WHAT TO WORK ON →
Print each line below verbatim, skipping every picture.
========
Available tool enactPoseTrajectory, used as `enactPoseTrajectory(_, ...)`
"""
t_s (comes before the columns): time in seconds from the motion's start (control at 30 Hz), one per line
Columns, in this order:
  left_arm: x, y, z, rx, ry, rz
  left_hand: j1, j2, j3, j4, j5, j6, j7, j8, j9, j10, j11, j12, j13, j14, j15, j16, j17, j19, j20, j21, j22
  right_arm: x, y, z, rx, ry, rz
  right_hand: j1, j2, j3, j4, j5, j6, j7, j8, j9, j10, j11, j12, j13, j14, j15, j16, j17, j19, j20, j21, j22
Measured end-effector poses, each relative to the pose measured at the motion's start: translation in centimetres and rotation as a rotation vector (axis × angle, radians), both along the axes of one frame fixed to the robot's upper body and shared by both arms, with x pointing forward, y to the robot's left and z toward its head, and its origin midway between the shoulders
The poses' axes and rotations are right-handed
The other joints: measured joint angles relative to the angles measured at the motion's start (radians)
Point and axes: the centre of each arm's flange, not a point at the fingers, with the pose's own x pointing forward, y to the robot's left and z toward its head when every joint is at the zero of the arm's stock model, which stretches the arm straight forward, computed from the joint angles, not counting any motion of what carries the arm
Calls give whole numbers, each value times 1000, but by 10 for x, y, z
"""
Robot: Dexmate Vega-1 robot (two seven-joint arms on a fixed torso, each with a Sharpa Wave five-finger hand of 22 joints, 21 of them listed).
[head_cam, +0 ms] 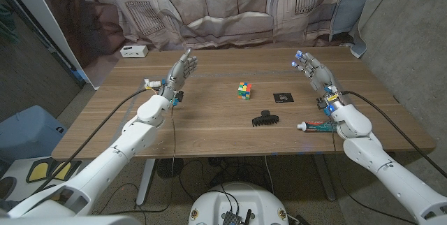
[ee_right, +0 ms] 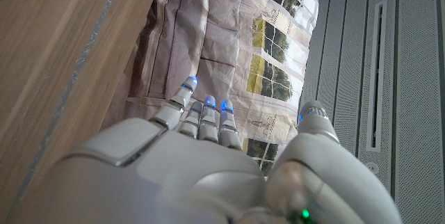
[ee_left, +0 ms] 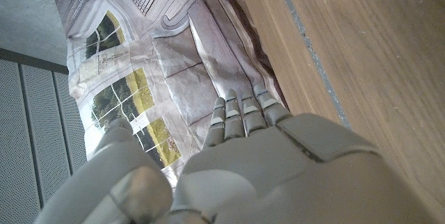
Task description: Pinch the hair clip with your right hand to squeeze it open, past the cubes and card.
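A black claw hair clip (head_cam: 265, 118) lies on the wooden table (head_cam: 209, 127) near the front middle. Behind it sits a multicoloured puzzle cube (head_cam: 244, 91) and, to its right, a small black card (head_cam: 283, 98). My right hand (head_cam: 312, 70) is raised over the table's right side, fingers apart and pointing away, holding nothing; it is well to the right of the clip. My left hand (head_cam: 181, 70) is raised over the left side, also with fingers apart and nothing in it. The wrist views show each hand's back, my left hand (ee_left: 264, 161) and my right hand (ee_right: 201, 161), facing the curtain.
A tube with a red cap (head_cam: 316, 126) lies by my right forearm near the front edge. A small white box (head_cam: 133, 51) sits at the back left corner. A printed curtain (head_cam: 230, 5) hangs behind the table.
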Motion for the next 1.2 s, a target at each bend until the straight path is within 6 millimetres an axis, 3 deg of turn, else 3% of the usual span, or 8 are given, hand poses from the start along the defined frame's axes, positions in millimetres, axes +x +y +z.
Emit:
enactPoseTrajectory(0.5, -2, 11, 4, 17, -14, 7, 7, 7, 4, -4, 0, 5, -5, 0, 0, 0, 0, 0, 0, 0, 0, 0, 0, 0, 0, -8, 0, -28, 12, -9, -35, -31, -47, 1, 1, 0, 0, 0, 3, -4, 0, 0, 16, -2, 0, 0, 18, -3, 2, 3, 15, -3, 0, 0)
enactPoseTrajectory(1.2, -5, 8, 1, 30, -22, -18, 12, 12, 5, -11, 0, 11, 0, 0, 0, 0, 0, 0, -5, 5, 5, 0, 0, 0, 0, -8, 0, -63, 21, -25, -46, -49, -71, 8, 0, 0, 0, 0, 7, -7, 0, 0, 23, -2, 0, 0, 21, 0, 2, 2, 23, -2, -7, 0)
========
OUTPUT OF THE TASK →
Available tool enactPoseTrajectory, used as `enactPoseTrajectory(_, ...)`
"""
t_s (comes before the columns): time in seconds from the motion's start (control at 30 Hz), one per line
Columns, in this order:
  left_arm: x, y, z, rx, ry, rz
  left_hand: j1, j2, j3, j4, j5, j6, j7, j8, j9, j10, j11, j12, j13, j14, j15, j16, j17, j19, j20, j21, j22
  right_arm: x, y, z, rx, ry, rz
  right_hand: j1, j2, j3, j4, j5, j6, j7, j8, j9, j10, j11, j12, j13, j14, j15, j16, j17, j19, j20, j21, j22
Measured end-effector poses, each relative to the pose measured at the motion's start: translation in centimetres and rotation as a rotation vector (axis × angle, radians), both along the axes of one frame fixed to the robot's upper body and shared by both arms, with x pointing forward, y to the robot's left and z toward its head, and its origin midway between the shoulders
The poses' axes and rotations are right-handed
The other joints: measured joint angles relative to the angles measured at the motion's start (radians)
Point and axes: the centre of each arm's flange, not a point at the fingers, with the pose's own x pointing forward, y to the robot's left and z toward its head when every joint is at the zero of the arm's stock model, which stretches the arm straight forward, computed from the joint angles, not counting any motion of what carries the arm
Calls give whole numbers, each value times 1000, but by 10 for x, y, z
"""
Robot: Dexmate Vega-1 robot (two seven-joint arms on a fixed torso, each with a Sharpa Wave five-finger hand of 22 joints, 21 of them listed).
[head_cam, +0 ms] 
[ee_right, +0 ms] 
[ee_left, +0 ms] 
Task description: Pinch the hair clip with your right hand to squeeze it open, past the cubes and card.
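A black claw hair clip (head_cam: 265, 118) lies on the wooden table (head_cam: 209, 127) near the front middle. Behind it sits a multicoloured puzzle cube (head_cam: 244, 91) and, to its right, a small black card (head_cam: 283, 98). My right hand (head_cam: 312, 70) is raised over the table's right side, fingers apart and pointing away, holding nothing; it is well to the right of the clip. My left hand (head_cam: 181, 70) is raised over the left side, also with fingers apart and nothing in it. The wrist views show each hand's back, my left hand (ee_left: 264, 161) and my right hand (ee_right: 201, 161), facing the curtain.
A tube with a red cap (head_cam: 316, 126) lies by my right forearm near the front edge. A small white box (head_cam: 133, 51) sits at the back left corner. A printed curtain (head_cam: 230, 5) hangs behind the table.
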Motion for the next 1.2 s, a target at each bend until the straight path is within 6 millimetres an axis, 3 deg of turn, else 3% of the usual span, or 8 are given, hand poses from the start along the defined frame's axes, positions in millimetres, axes +x +y +z.
Emit:
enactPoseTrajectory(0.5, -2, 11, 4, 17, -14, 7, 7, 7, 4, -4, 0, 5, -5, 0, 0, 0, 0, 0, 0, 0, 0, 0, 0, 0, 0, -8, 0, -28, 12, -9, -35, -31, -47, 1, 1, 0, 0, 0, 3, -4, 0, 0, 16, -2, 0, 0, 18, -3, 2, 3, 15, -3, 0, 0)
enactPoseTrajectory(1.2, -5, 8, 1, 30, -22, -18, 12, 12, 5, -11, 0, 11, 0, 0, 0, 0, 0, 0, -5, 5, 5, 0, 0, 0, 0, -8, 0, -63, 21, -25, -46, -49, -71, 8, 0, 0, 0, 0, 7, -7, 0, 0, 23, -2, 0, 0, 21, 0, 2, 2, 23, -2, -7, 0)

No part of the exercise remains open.